Writers: Gabriel Domingues and Marcelo Caetano
Director: Marcelo Caetano
The beginning of this film, charting the journey of 18-year-old Wellington into a life of sex work and drug running, is incredibly realised. As Wellington is released from his cell at a youth detention centre in São Paulo, the other inmates are practising band rehearsal. This surreal and colourful opening promises a different take on the familiar story of a hustler trying to make his way in the unforgiving city, but the rest of Marcelo Caetano’s film fails to match this striking start.
Escorted home by social services, Wellington discovers that his parents have left the city without giving any of their neighbours a forwarding address or a phone number. Wearing a red jacket given to him by a good-natured neighbour, he walks the city in search of his mother, who appears to have left the salon in which she was working as a hairdresser. With nowhere else to go, Wellington hooks up with his queer friends who vogue in local parks and buses for money.
When this group of friends, calling themselves the Close Certo Family, go to an adult cinema to steal phones from unsuspecting men looking for sex, Wellington meets Ronaldo, a 42-year-old escort and drug dealer. Wellington, estranged from his police officer father, obviously has daddy issues, while Ronaldo surmises that he can make money out of the young man, smouldering like a Carlos Alcaraz with similar bee-stung lips.
Wellington looks youthful and is inexperienced when it comes to hustling, and so Ronaldo nicknames him Baby, a moniker that sticks. Taking advantage of Wellington’s innocence, Ronaldo pimps him out and gets him to sell cocaine and GHB on the street. However, the older man complicates business with pleasure, and soon the two men are in a relationship of sorts.
Films about gay prostitution are not rare, and Baby, although well-shot and finely acted, doesn’t really stand out from the genre in the same way as, for instance, Robin Campillo’s underrated Eastern Boys, Camille Vidal-Naquet’s visceral Sauvage, or even this year’s Some Nights I Feel Like Walking from the Philippines. Still, Caetano’s narrative is pleasingly economical with little exposition – we never really learn why Wellington was detained for two years in the juvenile facility – and time moves forward episodically.

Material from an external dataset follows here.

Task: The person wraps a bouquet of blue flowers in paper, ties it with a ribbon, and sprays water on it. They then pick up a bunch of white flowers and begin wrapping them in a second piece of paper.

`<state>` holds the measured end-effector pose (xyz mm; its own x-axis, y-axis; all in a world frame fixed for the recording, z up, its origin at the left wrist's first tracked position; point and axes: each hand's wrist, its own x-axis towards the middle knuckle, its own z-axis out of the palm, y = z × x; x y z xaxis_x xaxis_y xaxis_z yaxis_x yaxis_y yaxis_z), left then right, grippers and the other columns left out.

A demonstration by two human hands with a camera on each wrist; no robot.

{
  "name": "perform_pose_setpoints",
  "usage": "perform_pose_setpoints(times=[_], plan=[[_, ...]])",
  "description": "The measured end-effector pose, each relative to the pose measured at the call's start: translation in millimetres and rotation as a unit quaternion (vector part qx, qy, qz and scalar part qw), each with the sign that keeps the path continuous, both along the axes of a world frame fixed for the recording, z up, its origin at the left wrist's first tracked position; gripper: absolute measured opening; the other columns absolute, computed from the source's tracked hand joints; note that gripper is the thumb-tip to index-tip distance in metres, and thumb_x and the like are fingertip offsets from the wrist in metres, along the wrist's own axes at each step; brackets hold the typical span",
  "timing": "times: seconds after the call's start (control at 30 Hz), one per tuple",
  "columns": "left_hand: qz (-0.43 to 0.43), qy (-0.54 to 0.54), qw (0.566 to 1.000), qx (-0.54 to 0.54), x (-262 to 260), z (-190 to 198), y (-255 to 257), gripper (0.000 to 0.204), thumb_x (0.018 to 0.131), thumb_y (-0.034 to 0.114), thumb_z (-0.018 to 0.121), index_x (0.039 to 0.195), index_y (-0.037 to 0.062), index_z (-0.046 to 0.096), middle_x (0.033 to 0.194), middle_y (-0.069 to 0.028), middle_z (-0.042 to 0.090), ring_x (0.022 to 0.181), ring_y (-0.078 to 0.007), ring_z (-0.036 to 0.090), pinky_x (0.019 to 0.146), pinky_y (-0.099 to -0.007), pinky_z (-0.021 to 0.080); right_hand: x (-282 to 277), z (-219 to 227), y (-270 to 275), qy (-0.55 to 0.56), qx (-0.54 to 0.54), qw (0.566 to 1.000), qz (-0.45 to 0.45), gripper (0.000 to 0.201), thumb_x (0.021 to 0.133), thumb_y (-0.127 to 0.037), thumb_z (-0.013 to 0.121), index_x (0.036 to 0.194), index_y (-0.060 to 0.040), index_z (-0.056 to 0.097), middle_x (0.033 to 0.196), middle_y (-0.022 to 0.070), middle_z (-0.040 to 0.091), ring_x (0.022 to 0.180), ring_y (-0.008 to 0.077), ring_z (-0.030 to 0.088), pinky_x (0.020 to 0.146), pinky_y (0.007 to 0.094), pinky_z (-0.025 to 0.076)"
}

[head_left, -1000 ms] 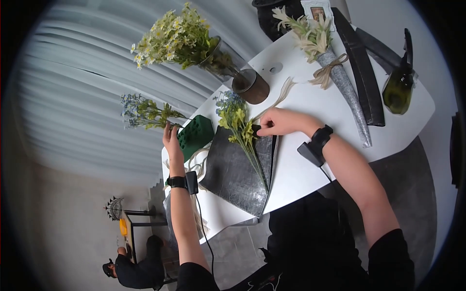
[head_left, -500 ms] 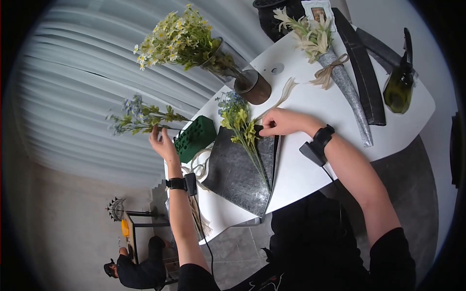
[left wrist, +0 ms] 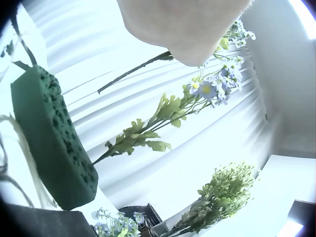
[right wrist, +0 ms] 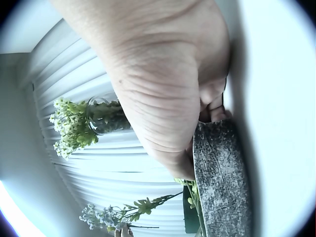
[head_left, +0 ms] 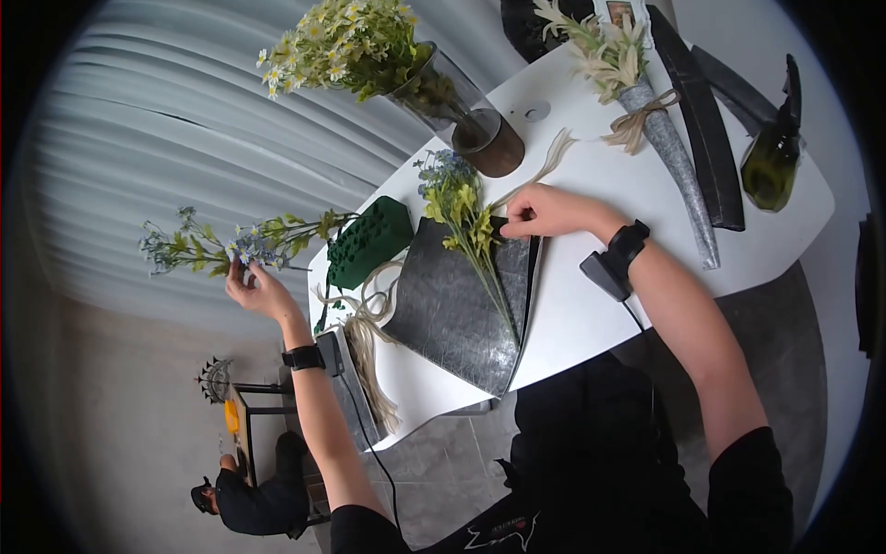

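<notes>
My left hand (head_left: pixel 260 294) is out past the table's left edge, pinching a sprig of blue flowers (head_left: pixel 175 247). Its bare stem (left wrist: pixel 131 72) sticks out below the hand in the left wrist view. A second blue sprig (left wrist: pixel 163 114) stands in the green foam block (head_left: pixel 367 247), its blossoms close to the left fingers. On the table, my right hand (head_left: pixel 558 214) grips the upper edge of a dark grey wrapping sheet (head_left: pixel 452 309). The sheet's mottled edge (right wrist: pixel 222 182) shows below the right hand. Blue flowers with yellow-green leaves (head_left: pixel 459 208) lie across the sheet.
Daisies (head_left: pixel 346 46) stand in a glass vase (head_left: pixel 494 148) behind. A wrapped bouquet (head_left: pixel 664 138), dark strips (head_left: pixel 706 157) and a green bottle (head_left: pixel 771 171) lie to the right. Raffia strands (head_left: pixel 369 342) lie front left. Another person (head_left: pixel 263 485) is in the background.
My left hand has moved left, away from the foam block, carrying one blue sprig whose stem is now free. My right hand keeps its hold on the sheet; the view has shifted slightly.
</notes>
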<state>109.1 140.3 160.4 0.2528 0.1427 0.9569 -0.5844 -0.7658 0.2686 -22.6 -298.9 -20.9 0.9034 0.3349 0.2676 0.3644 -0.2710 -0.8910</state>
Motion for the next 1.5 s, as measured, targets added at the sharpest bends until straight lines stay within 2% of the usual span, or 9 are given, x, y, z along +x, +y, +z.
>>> perform_pose_setpoints(times=[0.33,0.47,0.6,0.67,1.0,1.27,1.33,1.47,1.5], plan=[[0.043,-0.087,0.994,0.056,-60,38,2,0.028,0.091,-0.003,0.063,0.119,-0.0006,0.066,0.118,-0.0105,0.052,0.099,-0.0198,0.059,0.08,-0.0337,0.05,-2,7,-2,0.032,0.005,0.999,0.02,0.038,0.096,-0.022,0.07,0.067,-0.0016,0.057,0.065,-0.0026,0.057,0.062,0.0044,0.049,0.059,0.0251,0.04],[-0.021,-0.096,0.995,0.032,-97,39,-36,0.027,0.092,-0.007,0.062,0.119,-0.0041,0.064,0.116,-0.0088,0.053,0.102,-0.0178,0.061,0.081,-0.0298,0.055,0,5,-1,0.034,0.006,0.999,0.027,0.038,0.097,-0.021,0.07,0.067,-0.0015,0.056,0.067,-0.0026,0.057,0.063,0.0041,0.051,0.061,0.0248,0.042],[-0.166,-0.085,0.982,0.022,-135,26,-76,0.021,0.094,-0.007,0.062,0.115,-0.0066,0.062,0.113,-0.0077,0.055,0.1,-0.0172,0.062,0.081,-0.0273,0.057,2,1,-2,0.036,-0.001,0.999,0.029,0.038,0.098,-0.02,0.068,0.068,-0.0015,0.055,0.069,-0.0026,0.057,0.065,0.0041,0.051,0.062,0.0247,0.043],[-0.271,0.0,0.962,-0.038,-149,16,-97,0.021,0.095,-0.007,0.061,0.116,-0.0057,0.061,0.111,-0.0078,0.058,0.1,-0.0166,0.062,0.083,-0.0275,0.056,1,3,-1,0.042,0.006,0.998,0.036,0.038,0.098,-0.02,0.068,0.068,-0.0016,0.055,0.069,-0.0027,0.056,0.066,0.0041,0.051,0.063,0.0244,0.043],[-0.392,0.194,0.898,-0.052,-171,-55,-146,0.029,0.09,-0.012,0.066,0.117,-0.0066,0.06,0.121,-0.0069,0.046,0.103,-0.0164,0.063,0.083,-0.027,0.058,1,4,-2,0.039,0.007,0.999,0.035,0.04,0.099,-0.023,0.068,0.067,-0.0021,0.055,0.069,-0.0021,0.057,0.065,0.0055,0.051,0.064,0.0257,0.043],[-0.425,0.312,0.848,-0.054,-153,-104,-159,0.028,0.091,-0.01,0.066,0.118,-0.003,0.061,0.119,-0.0042,0.048,0.109,-0.0145,0.06,0.089,-0.0258,0.054,-1,6,-2,0.05,-0.001,0.998,0.031,0.04,0.098,-0.024,0.069,0.067,-0.0026,0.055,0.069,-0.0021,0.057,0.066,0.0056,0.051,0.064,0.0252,0.043],[-0.446,0.356,0.818,-0.074,-148,-115,-162,0.029,0.089,-0.009,0.07,0.116,-0.0032,0.061,0.121,-0.0053,0.045,0.107,-0.0127,0.06,0.08,-0.0212,0.056,0,5,-2,0.048,0.001,0.998,0.035,0.041,0.098,-0.025,0.069,0.067,-0.0029,0.054,0.07,-0.0022,0.057,0.066,0.0056,0.051,0.064,0.0254,0.043],[-0.464,0.397,0.789,-0.06,-141,-126,-169,0.031,0.088,-0.007,0.072,0.117,-0.0023,0.062,0.12,-0.0041,0.047,0.11,-0.0131,0.059,0.08,-0.0212,0.057,1,4,-1,0.057,0.001,0.998,0.034,0.041,0.098,-0.024,0.069,0.067,-0.0028,0.055,0.07,-0.0021,0.057,0.067,0.0057,0.051,0.064,0.0257,0.043],[-0.457,0.403,0.792,-0.043,-141,-128,-171,0.031,0.09,-0.007,0.071,0.119,-0.0012,0.062,0.12,-0.0033,0.05,0.111,-0.0143,0.06,0.088,-0.0242,0.055,1,3,-1,0.055,0.005,0.998,0.035,0.041,0.098,-0.024,0.069,0.067,-0.0028,0.055,0.069,-0.0021,0.056,0.066,0.0056,0.051,0.064,0.0256,0.042]])
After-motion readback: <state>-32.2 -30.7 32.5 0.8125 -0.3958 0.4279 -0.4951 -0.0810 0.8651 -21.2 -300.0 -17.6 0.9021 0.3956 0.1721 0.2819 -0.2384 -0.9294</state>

In the first half of the film, there are two shots with children playing in the distance: one with a kite; another child wheels a giant hula-hoop in a park. These fleeting images give a sense of the childhood that Wellington has missed, not just in prison, but also growing up with an angry drunk for a father and a bully for an elder brother. Wellington has the scars to prove the abuse, and, in a nice touch, Ronaldo will get his own scar too.
In keeping with the terse style, Wellington and Ronaldo signal their emotions through expressions rather than words, although João Pedro Mariano as Wellington is more convincing when he is troubled rather than when he is letting loose in a nightclub. Ricardo Teodoro, as Ronaldo, embodies enough charm and affection to grant his character a vulnerability that is miles away from how pimps are usually portrayed in movies. Together, they make a nice couple, despite the age difference.
It’s a shame, then, that Caetano’s film becomes so insistent on narrative, especially as the start’s dreamlike opening is never repeated. Leaning in more to the strangeness of the city would raise Baby a bar or two.
Baby is released in UK and Irish cinemas on 12 December.